| Try it |
Take each line of the listing that has the string "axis" and report it.

| Supplied data |
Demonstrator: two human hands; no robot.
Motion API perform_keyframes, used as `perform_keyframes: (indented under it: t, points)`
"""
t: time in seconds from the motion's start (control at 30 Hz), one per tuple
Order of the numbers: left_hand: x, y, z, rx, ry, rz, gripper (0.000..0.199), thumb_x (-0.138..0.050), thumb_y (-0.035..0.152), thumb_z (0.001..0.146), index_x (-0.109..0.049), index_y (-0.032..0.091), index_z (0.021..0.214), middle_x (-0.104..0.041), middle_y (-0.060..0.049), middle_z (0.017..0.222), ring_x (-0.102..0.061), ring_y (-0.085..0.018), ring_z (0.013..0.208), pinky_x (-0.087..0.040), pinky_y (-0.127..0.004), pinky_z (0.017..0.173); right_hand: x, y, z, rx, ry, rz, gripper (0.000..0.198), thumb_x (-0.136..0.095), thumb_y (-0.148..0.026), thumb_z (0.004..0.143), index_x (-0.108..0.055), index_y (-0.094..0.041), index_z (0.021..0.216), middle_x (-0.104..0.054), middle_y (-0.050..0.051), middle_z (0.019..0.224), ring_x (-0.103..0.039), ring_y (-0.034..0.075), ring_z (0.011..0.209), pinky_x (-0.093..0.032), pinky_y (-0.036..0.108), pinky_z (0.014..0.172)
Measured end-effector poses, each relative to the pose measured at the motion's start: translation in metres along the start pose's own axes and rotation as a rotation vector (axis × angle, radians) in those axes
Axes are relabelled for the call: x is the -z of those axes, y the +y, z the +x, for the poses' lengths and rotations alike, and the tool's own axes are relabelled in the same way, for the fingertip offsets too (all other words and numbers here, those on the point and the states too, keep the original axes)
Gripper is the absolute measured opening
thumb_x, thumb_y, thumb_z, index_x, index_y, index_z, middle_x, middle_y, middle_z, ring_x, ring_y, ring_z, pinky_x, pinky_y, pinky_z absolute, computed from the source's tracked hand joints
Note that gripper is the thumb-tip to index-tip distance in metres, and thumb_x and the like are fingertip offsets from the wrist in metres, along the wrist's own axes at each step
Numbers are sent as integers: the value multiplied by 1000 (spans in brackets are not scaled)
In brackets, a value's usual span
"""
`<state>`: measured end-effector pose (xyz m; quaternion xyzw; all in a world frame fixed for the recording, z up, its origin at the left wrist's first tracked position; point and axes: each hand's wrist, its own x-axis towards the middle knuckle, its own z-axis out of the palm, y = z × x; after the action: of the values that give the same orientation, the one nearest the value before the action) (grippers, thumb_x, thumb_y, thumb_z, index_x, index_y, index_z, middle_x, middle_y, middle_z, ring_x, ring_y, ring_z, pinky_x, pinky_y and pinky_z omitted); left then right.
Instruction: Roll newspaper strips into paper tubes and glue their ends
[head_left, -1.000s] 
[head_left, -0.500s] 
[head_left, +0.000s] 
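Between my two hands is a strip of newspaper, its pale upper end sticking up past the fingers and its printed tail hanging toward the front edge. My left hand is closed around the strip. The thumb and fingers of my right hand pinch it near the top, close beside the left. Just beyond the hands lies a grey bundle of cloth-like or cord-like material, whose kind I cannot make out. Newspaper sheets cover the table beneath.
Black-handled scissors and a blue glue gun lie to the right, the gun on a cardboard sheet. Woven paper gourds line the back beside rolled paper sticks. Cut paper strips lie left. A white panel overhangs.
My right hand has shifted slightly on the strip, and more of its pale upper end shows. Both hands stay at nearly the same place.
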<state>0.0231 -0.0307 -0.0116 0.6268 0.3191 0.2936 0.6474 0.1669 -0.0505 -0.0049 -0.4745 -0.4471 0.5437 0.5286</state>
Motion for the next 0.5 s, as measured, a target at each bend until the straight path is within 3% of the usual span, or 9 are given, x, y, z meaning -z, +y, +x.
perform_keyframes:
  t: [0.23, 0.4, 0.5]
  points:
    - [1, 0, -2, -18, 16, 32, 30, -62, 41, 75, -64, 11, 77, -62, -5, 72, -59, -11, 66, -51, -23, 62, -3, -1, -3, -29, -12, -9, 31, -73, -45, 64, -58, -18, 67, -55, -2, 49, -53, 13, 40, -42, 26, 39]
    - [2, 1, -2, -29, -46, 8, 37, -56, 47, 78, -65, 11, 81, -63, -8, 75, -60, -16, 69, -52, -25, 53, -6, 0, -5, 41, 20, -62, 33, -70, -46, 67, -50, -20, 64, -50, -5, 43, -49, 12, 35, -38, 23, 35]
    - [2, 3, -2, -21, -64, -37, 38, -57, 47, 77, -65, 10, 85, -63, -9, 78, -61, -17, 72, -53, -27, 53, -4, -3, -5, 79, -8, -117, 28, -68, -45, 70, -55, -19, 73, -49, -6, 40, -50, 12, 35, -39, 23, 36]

| Answer box |
Measured end-effector poses, each relative to the pose measured at the motion's start: translation in metres along the start pose's own axes and rotation as a rotation vector (axis × angle, radians) in those axes
`<state>`: measured end-effector pose (xyz m; quaternion xyzw; all in a world frame fixed for the recording, z up, its origin at the left wrist's first tracked position; point and axes: each hand's wrist, its own x-axis towards the middle knuckle, its own z-axis out of the palm, y = z × x; after the action: of the values that give the same orientation, the one nearest the value before the action) (grippers, thumb_x, thumb_y, thumb_z, index_x, index_y, index_z, middle_x, middle_y, middle_z, ring_x, ring_y, ring_z, pinky_x, pinky_y and pinky_z omitted); left then right.

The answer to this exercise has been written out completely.